The genus and species was described from a series of type specimens, the holotype specimen UF 8497, which is currently preserved in the paleobotanical collections of the University of Florida and thirty-seven paratype specimens. Eight of the paratypes are also in the University of Florida collections, while twenty-five are in the National Museum of Natural History collections, two are deposited at the Burke Museum of Natural History and Culture and the remaining specimen is part of the University of Michigan, Museum of Paleontology. The fossils were part of a group of approximately 20,000 specimens collected from 1942 to 1989 by Thomas Bones, Alonzo W. Hancock, R. A. Scott, Steven R. Manchester, and a number of high school students.
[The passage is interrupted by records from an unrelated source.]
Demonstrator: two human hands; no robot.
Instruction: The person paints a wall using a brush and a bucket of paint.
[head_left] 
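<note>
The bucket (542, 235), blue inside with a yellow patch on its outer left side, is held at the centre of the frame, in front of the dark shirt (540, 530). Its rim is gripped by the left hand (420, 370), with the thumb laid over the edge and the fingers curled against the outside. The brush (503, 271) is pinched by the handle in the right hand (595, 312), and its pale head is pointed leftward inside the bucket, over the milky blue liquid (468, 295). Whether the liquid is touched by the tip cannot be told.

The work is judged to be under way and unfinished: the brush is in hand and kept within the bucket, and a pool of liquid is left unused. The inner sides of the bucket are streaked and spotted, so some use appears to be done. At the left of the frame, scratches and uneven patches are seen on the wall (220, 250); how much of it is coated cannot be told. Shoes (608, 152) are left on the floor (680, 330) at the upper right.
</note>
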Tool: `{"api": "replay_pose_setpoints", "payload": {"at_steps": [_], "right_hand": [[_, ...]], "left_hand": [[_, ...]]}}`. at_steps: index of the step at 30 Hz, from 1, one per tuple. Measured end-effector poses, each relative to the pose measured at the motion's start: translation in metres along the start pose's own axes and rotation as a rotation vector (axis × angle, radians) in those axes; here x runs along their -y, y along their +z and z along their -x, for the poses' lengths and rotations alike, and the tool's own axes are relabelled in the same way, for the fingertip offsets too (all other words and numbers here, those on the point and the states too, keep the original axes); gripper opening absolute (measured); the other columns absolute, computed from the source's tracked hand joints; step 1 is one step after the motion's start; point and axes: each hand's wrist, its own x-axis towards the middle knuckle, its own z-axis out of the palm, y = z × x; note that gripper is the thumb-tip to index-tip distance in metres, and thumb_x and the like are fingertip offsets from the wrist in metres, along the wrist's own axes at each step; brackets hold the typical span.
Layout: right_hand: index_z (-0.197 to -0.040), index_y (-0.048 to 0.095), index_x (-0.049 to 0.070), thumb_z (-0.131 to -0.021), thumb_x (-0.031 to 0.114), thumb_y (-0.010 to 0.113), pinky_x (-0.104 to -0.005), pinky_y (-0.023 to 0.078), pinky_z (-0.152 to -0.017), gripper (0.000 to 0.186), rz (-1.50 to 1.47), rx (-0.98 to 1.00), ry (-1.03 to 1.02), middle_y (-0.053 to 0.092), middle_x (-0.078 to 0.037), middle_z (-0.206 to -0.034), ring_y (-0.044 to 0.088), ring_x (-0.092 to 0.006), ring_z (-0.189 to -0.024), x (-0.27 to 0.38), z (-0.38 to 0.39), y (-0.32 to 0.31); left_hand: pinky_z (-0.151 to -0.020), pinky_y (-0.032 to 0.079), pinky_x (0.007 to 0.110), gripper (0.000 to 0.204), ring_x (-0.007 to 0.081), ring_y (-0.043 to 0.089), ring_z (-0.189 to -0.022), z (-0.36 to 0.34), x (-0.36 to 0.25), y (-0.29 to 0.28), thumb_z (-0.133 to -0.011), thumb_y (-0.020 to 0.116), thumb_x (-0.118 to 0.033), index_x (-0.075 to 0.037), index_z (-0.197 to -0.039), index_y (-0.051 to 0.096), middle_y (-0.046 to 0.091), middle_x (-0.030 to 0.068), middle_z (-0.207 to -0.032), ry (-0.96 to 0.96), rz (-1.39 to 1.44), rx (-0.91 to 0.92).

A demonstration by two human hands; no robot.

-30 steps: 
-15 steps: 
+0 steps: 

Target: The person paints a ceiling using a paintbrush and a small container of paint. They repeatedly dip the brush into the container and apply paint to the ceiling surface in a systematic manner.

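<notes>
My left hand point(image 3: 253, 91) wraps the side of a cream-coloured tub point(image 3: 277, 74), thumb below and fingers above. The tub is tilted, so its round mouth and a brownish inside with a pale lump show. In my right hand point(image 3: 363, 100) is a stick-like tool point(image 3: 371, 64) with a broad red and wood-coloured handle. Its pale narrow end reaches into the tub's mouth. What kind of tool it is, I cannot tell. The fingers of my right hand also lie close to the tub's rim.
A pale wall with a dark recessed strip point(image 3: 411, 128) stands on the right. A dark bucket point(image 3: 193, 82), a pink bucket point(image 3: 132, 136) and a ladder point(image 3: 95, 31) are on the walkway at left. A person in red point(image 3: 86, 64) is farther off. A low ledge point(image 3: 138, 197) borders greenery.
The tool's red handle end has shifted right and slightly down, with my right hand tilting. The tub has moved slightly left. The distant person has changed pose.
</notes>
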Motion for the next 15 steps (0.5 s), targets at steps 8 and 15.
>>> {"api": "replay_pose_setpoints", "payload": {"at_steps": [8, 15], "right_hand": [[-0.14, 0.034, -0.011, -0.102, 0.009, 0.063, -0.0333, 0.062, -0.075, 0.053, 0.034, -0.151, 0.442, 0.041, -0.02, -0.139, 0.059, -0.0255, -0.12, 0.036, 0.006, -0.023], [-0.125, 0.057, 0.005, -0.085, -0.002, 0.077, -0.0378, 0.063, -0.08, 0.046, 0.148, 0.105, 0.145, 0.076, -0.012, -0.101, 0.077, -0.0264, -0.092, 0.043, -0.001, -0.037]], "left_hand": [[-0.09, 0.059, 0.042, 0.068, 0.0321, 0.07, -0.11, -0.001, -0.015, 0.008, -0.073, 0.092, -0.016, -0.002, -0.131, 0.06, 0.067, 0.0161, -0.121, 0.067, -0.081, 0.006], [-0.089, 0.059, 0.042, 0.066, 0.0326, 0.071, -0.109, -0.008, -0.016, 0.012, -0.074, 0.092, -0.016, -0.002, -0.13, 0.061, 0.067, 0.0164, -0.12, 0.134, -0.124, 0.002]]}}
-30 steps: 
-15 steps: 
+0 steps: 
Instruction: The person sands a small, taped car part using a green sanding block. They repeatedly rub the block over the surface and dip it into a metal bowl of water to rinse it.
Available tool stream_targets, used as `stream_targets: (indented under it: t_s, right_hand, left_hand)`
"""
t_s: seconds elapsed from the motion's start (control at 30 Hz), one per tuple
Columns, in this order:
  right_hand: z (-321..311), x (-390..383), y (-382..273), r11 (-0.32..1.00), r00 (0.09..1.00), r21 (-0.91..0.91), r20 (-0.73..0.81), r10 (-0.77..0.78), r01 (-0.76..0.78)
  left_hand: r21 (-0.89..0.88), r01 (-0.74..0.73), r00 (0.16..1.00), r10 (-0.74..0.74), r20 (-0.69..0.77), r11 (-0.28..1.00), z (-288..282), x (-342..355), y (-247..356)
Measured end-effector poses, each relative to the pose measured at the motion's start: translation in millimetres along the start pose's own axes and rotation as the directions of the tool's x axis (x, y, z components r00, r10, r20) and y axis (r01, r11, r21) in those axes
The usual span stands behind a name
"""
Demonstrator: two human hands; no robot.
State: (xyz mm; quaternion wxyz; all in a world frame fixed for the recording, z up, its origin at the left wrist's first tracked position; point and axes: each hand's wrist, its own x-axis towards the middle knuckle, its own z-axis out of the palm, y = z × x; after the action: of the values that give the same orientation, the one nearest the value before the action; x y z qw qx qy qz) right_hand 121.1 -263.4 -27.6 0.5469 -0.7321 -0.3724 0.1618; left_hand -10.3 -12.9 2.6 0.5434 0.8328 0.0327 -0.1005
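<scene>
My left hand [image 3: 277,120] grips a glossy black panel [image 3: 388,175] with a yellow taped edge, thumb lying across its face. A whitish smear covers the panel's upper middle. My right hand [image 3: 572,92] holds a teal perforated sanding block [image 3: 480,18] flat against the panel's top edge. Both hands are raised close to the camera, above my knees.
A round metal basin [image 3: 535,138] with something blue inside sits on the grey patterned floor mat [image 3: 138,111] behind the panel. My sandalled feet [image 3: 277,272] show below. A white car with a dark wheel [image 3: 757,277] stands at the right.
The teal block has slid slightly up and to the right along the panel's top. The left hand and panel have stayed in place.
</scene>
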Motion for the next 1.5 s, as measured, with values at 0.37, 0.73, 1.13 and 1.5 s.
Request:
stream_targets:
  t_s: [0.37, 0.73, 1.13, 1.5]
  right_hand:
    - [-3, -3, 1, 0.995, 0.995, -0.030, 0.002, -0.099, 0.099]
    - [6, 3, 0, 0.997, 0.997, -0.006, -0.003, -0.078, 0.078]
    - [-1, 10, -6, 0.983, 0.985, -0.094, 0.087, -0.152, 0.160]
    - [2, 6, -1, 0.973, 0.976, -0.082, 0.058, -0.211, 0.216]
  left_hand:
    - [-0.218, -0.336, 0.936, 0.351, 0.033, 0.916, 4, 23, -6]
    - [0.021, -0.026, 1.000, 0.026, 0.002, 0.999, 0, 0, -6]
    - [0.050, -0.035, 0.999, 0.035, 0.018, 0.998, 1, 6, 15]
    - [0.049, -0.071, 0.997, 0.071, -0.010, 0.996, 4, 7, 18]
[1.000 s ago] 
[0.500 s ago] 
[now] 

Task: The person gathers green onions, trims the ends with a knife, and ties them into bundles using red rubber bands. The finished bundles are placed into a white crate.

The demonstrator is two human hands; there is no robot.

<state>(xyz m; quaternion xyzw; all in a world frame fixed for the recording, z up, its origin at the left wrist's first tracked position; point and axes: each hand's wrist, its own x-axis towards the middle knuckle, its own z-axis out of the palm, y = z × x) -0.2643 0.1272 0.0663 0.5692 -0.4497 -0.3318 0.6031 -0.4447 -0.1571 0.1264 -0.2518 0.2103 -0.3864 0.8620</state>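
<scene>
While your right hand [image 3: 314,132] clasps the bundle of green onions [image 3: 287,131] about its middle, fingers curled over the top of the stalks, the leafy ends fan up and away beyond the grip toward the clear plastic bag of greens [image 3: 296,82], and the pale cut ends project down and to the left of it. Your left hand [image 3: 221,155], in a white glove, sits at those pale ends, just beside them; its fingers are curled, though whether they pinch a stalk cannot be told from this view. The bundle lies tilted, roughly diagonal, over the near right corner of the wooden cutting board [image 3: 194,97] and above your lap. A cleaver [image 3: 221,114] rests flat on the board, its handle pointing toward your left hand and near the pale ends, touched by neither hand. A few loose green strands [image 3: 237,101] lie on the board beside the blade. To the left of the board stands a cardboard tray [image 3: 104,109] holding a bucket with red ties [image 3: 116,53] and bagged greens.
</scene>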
The Coryloides specimens were studied by paleobotanist Steven R. Manchester of the University of Florida. He published his 1994 type description for C. hancockii in the journal Palaeontographica Americana. In his type description Manchester noted the generic name is derived from similarity of the fossils to the nuts of Corylus. The specific epithet hancockii was chosen in honor of the amateur paleobotanist Alonzo W. Hancock, for his work establishing the field station next to the Clarno Nut Beds. Though originally informally identified as palm fruits, Coryloides is considered either to have been a sister genus of the hazelnuts in Corylus, or as an example of parallel evolution in the subfamily Coryloideae.

==Description==
The nuts of Coryloides hancockii are nearly perfectly spherical and rounded at both the apex and base. The nuts have an overall length ranging between 24.8–37.5 mm and a diameter between 23.0 to 32.6 mm. The nuts are unilocular in structure, containing a solitary nut. The nuts have an outer hull showing strong ribbing from base to apex and which are spaced about 2–4 mm apart at the nut equator. The wall of the nut is 0.8–1.2 mm thick and a large vascular bundle corresponds to each of the external ribs. The base is dominated by a circular basal scar 20–25 mm in diameter and a stylar protrusion 1.5–2.5 mm in diameter at the apex. The vascular bundles, unilocular nut and fruit, and circular detachment scar on the nut base are all features seen in the modern genus Corylus, but the larger nut size and the nearly perfectly spherical nature of the nut are not seen in Corylus.